22. Brian (IX)
Brian was watching the ten
o’clock news on the small TV in his bedroom when a familiar picture appeared on
the screen. He sat up in bed, turning up
the volume.
“And now for an update on a story we’ve been
following, the case of the Ohio man accused of murdering his fiancée in what
had appeared to be a hit-and-run accident.
Today in court, Alexander McLean pleaded guilty to voluntary
manslaughter in the death of his girlfriend, Marjorie Wilder, last
November. As part of a plea deal, McLean
was sentenced to five years in prison in exchange for his guilty plea to the
reduced charge. After hearing McLean’s
testimony, attorneys on both sides of the case are calling it a “crime of
passion,” claiming McLean struck Wilder with his vehicle after she admitted
to-”
The newscaster’s voice was
cut off as the screen suddenly went black.
“Hey!” Brian protested to
his wife, who was holding the remote. “I
was watching that!”
“I don’t want you
obsessing over this anymore. It’s not
good for you,” said Becci, climbing into bed beside him. “It’s not good for us.” She patted his bare chest. “And it can’t be good for your heart either.”

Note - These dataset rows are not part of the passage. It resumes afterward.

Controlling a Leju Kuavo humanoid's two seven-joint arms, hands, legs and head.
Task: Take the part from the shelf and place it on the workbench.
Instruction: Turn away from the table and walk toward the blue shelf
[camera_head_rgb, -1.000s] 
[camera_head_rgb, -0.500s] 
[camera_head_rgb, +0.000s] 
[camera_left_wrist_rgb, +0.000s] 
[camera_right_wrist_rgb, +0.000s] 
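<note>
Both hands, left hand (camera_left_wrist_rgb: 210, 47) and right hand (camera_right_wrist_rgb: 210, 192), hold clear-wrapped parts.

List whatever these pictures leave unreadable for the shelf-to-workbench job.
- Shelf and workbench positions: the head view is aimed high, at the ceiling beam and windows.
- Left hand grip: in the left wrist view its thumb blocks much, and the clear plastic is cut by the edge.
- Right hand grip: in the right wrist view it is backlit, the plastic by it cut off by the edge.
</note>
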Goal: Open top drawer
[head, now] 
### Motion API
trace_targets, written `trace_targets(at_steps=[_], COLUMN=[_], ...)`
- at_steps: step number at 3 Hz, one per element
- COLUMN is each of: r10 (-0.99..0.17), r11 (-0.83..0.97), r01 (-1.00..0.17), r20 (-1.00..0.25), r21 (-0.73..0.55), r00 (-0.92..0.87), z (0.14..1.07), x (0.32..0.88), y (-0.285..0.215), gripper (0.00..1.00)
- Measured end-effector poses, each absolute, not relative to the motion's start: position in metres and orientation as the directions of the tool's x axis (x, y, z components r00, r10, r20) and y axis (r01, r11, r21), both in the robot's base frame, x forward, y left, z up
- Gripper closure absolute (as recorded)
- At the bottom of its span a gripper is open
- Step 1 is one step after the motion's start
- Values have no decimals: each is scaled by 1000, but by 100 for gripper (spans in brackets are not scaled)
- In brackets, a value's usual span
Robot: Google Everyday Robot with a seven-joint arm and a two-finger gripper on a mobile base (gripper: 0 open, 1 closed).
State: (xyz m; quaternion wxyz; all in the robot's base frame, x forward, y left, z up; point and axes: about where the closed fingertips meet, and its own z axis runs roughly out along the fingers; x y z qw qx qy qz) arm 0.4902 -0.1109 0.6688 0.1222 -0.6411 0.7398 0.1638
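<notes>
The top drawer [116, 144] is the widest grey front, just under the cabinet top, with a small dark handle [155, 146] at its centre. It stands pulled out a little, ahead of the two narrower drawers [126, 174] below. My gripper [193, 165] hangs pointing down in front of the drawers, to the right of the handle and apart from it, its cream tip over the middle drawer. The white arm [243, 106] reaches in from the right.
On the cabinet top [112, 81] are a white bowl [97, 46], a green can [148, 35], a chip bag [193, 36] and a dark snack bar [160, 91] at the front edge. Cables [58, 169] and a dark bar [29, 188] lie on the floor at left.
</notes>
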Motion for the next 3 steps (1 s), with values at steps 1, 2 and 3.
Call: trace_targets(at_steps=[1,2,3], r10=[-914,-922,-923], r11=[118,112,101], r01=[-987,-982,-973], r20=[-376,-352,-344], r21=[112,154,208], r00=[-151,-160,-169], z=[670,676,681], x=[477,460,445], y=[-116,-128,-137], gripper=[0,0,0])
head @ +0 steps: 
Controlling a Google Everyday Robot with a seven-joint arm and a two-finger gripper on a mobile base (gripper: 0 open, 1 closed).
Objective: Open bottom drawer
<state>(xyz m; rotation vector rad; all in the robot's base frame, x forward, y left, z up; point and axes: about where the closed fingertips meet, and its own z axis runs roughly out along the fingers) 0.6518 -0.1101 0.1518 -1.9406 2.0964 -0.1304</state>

“My heart’s fine,” replied
Brian, resting his hand on top of hers. In
fact, six months after the transplant, his heart had never been better. Physically, he was fully healed. Emotionally, he felt freed, as if a weight had
been lifted from his chest.
When he’d first gone to
the police with what he had discovered about Jori’s murder, they hadn’t
believed him. He had no physical
evidence, only dreams to support his claim that Jori had been killed by her
fiancée. But Brian had persisted, until
the Lockland Police Department promised to reopen their investigation. When AJ was arrested, it made the local news,
and Brian felt vindicated. All he had
wanted was justice for Jori, whose murder had prevented his own untimely
death. He owed her that much. And although he was disappointed to hear that
AJ would only serve five years for the crime he had committed, Brian was glad
it was over. Because of him, the truth
was out. The man who had killed his
donor was behind bars. Perhaps AJ’s
conviction would bring Jori’s family some peace as well. But more than anything, Brian hoped that his
nightmares would stop, now that his new heart was finally at rest.
“I’m so glad,” murmured
Becci, as she leaned over to kiss Brian.
He smiled and took her face in his hand, wishing he could erase the
lines of worry his illness had drawn around her eyes.
“Want me to prove it?” he
asked, raising his eyebrows.
She smiled back, and he
could see her answer in her sparkling eyes.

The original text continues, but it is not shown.